> **Exercise brief**
Tally the lines in the data that follows that include the word "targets", and report nothing but the total.

> **Records provided**
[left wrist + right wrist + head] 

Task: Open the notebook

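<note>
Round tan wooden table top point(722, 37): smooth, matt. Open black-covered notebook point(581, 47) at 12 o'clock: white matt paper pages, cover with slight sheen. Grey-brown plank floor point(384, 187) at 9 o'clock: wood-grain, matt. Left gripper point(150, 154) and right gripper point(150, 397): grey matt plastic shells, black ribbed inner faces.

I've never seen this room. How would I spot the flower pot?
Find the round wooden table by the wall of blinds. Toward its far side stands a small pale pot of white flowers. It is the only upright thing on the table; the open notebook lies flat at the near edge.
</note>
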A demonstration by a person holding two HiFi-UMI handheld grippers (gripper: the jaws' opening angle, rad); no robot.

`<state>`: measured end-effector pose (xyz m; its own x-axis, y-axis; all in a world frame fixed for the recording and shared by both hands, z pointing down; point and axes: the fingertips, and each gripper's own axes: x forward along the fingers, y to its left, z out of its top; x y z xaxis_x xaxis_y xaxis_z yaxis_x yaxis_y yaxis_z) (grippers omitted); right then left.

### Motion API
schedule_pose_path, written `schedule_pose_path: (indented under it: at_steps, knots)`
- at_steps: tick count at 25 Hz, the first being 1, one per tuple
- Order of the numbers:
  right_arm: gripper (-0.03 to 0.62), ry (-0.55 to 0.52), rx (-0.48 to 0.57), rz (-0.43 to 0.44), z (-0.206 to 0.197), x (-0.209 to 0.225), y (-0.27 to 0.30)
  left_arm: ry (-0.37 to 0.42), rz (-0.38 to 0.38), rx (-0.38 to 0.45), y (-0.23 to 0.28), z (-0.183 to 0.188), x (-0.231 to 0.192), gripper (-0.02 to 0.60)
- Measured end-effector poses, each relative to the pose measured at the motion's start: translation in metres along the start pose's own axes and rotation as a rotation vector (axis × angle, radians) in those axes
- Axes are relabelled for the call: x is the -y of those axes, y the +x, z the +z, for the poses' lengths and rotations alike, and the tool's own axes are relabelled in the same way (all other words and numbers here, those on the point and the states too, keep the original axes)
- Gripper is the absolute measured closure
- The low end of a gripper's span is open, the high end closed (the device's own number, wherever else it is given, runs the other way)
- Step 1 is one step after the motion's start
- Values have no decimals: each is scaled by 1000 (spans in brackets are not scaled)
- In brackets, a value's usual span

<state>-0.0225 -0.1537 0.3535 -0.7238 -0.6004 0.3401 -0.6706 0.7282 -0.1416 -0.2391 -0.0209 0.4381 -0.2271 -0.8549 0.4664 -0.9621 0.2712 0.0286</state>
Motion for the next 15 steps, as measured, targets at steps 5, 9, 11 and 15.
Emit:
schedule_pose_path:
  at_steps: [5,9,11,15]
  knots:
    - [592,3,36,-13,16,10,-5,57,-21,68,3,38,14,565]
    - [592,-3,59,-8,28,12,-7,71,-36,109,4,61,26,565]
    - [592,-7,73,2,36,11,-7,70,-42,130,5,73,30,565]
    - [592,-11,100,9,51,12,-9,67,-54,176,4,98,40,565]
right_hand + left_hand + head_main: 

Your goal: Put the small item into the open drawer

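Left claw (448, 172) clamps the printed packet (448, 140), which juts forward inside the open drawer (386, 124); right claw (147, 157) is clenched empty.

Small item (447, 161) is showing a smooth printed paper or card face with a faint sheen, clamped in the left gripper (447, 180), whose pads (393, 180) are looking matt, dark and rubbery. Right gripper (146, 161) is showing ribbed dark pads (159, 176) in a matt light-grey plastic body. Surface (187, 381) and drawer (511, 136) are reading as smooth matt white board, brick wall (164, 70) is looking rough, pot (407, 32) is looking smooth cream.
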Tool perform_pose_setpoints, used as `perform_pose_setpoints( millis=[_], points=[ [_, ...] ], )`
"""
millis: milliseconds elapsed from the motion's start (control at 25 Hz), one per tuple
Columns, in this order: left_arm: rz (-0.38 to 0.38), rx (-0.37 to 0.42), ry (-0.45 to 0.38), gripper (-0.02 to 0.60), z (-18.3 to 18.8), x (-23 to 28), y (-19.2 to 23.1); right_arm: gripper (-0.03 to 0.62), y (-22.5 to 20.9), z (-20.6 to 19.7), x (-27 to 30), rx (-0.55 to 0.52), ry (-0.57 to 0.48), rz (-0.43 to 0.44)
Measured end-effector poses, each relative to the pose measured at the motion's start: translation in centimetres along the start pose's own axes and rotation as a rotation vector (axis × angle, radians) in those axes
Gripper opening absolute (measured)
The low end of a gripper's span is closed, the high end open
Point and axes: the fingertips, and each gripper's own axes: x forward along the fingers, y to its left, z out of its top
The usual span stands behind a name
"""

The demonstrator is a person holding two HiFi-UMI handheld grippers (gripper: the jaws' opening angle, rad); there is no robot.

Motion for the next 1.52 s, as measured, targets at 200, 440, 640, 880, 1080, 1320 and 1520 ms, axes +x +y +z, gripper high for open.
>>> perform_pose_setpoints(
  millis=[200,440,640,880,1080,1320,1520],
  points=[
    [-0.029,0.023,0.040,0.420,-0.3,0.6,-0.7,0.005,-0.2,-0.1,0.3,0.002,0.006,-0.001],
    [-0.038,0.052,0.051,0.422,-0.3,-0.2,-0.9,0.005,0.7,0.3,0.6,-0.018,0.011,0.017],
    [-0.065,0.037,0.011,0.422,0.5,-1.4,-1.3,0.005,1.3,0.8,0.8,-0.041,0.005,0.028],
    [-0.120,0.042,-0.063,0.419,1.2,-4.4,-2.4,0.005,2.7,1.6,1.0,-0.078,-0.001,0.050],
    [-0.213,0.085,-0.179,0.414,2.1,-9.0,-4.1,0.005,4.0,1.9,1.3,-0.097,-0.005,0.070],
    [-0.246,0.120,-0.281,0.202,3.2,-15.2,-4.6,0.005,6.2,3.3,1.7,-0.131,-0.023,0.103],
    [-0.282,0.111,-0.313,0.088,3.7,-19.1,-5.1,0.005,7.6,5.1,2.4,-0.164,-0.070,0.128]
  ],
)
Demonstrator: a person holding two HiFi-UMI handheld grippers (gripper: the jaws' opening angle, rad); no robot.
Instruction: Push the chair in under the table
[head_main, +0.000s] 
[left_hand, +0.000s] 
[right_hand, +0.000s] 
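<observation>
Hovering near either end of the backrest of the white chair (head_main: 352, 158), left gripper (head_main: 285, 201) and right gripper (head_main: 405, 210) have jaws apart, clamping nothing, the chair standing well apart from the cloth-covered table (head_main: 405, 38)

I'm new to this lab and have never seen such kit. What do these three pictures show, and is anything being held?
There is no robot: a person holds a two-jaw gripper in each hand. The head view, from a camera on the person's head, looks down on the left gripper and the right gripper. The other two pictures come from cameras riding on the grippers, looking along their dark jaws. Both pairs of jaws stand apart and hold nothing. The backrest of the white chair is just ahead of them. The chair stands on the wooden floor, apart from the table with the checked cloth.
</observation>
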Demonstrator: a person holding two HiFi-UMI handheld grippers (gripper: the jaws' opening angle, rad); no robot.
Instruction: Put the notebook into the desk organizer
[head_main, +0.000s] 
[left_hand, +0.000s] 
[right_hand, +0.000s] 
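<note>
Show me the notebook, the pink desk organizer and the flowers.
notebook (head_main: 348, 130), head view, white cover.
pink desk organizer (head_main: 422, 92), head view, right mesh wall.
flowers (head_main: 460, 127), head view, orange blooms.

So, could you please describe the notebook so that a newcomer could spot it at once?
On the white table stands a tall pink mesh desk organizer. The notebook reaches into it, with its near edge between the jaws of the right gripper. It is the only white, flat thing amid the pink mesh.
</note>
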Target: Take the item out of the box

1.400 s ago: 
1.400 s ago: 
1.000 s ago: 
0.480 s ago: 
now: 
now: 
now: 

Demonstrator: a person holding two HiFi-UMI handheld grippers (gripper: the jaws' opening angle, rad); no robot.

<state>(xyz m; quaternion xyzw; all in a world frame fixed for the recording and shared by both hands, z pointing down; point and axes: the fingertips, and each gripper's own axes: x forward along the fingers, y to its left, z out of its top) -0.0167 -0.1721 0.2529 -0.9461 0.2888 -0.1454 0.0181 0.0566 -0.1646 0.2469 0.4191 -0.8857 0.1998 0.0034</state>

> **Exercise solution**
2